Levantó la cadena con el brazo extendida, como si ella fuera la
causa de su irreparable dolor, y la tiró con violencia contra el suelo.
«En esta época del año es cuando sufro más», dijo el espectro.
«¿Por qué habré andado entre la multitud de mis semejantes con la mirada baja,
sin alzar nunca mis ojos hacia esa bendita Estrella que guió a los Santos Reyes
hasta el humilde portal? ¡Como si no existieran hogares a los que me hubiera
podido conducir su luz!»
Al oír al espectro expresarse en aquellos términos, Scrooge se
sentía sumamente acongojado y empezó a temblar como una hoja.
«¡Escúchame!», exclamó el fantasma. «Mi tiempo se acaba».
«Lo haré», dijo Scrooge, «¡pero no seas cruel! ¡No te pongas
poético, Jacob! ¡Te lo suplico!»
«No podría decirte cómo me aparezco ante ti de manera visible,
pero he estado sentado a tu lado, invisible, durante días y días».
No era una idea muy agradable. Scrooge se estremeció y enjugó el
sudor de su frente.
«Y no es una parte ligera de mi penitencia», prosiguió el
fantasma. «Esta noche estoy aquí para advertirte que aún te queda una
oportunidad para escapar a un destino como el mío. Una oportunidad, una
esperanza que yo te he conseguido, Ebenezer».

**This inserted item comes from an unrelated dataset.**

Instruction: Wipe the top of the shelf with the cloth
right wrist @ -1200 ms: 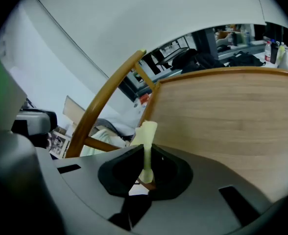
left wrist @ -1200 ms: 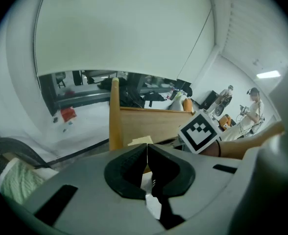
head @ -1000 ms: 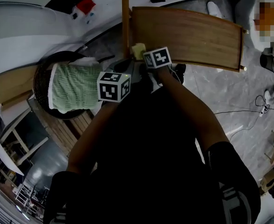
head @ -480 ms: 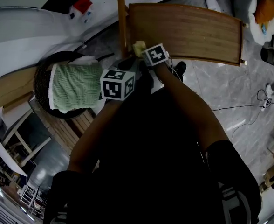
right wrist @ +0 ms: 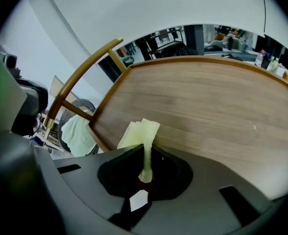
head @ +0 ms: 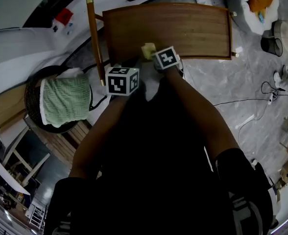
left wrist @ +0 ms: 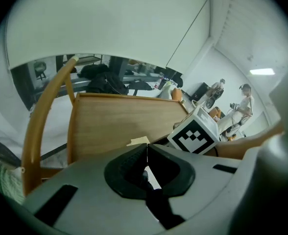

«Siempre fuiste un buen amigo», dijo Scrooge. «¡Gracias!»
«Vas a ser visitado por Tres Espíritus», continuó el fantasma.
El semblante de Scrooge se quedó casi tan desencajado, como el del
fantasma.
«¿Era eso la oportunidad y la esperanza que mencionaste, Jacob?»,
preguntó con voz quebrada.
«Lo es».
«Yo..., yo casi estoy pensando que mejor no», dijo Scrooge.
«Sin esas visitas», dijo el fantasma, «no tendrás esperanza de
evitar un destino como el mío. El primero vendrá mañana, cuando las campanas
den la una».
«¿No podrían venir los tres y acabar de una vez, Jacob?», insinuó
Scrooge.
«Espera al segundo a la noche siguiente a la misma hora. El
tercero, a la siguiente noche, cuando se extinga la vibración de la última
campanada de las doce. No volverás a verme y, por la cuenta que te sigue,
¡recuerda todo lo que ha sucedido entre nosotros!»